If you have a thing for flouncy pastel robes, angel-faced romantics, plucky heroines, allegorical tales, period dramas, royal doings, Rookie Historian Goo Hae-Ryung is the show for you.


Series Review: Rookie Historian Goo Hae-Ryung (2019)

Rookie Historian Goo Hae-Ryung has been popping up on my Netflix screen for months now, a recommendation based on some algorithm that has been analyzing my viewing habits. And I’ve been ignoring the prompts, thinking the title was strange, and it just wasn’t my cup of tea. Algorithms don’t know everything, I told myself.

Boy, was I wrong.

Rookie Historian Goo Hae-Ryung is a viewing delight, totally binge-worthy. Yeah, guess what I did in one long weekend. The twenty-episode series, set in the early 1800s in Joseon (Korea), follows – as the title suggests – a rookie historian Goo Hae-Ryung.

She is a pioneering woman who enters the male-dominated realm of palace bureaucracy, training as a historian/archivist. She faces harassment, sexism, prejudice, internal conflicts, corruption, moral quandaries, and forbidden love. Her morals and principles tested again and again.

And you cannot help but draw some allegorical parallels to our day with regards to freedom of the press, fake news, censorship, the search for truth, education, democratic systems, isolationism. But I’m getting ahead of myself.

A Woman in a Man’s World

Goo Hae-Ryung (Shin Se-kyung) is a 26-year-old woman, an avid reader, feisty, independent, scrappy. Her guardian is her older brother, who has yet to marry her off, much to her pleasure.
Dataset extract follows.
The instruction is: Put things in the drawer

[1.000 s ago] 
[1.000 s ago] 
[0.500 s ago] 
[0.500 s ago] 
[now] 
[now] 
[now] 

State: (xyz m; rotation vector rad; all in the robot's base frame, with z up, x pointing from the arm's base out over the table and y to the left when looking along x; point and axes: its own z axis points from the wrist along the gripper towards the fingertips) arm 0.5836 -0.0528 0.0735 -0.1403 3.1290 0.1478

Indeed, she is not interested in marriage. She longs to do more with her life, be more, than the prescribed role for her gender and her gentrified status. But there are not a lot of options open to her.

Until the king opens up historian positions for women at the palace, the whole reason for opening up the job to women is to gain formal access to the dowager queen’s inner circle, to get potential spies in the inner royal circles. Such are the devious plans by some power-hungry ministers.

It doesn’t quite play out as they planned. As to why they want access to the dowager queen, well, that’s pretty much the whole series. That old, wily ex-queen is up to something.

Hae-Ryung, along with three other women, becomes the first female historians-in-training. Naturally, this places them all in a very vulnerable position, hated by bureaucrats, courtesans, and their fellow male historians alike.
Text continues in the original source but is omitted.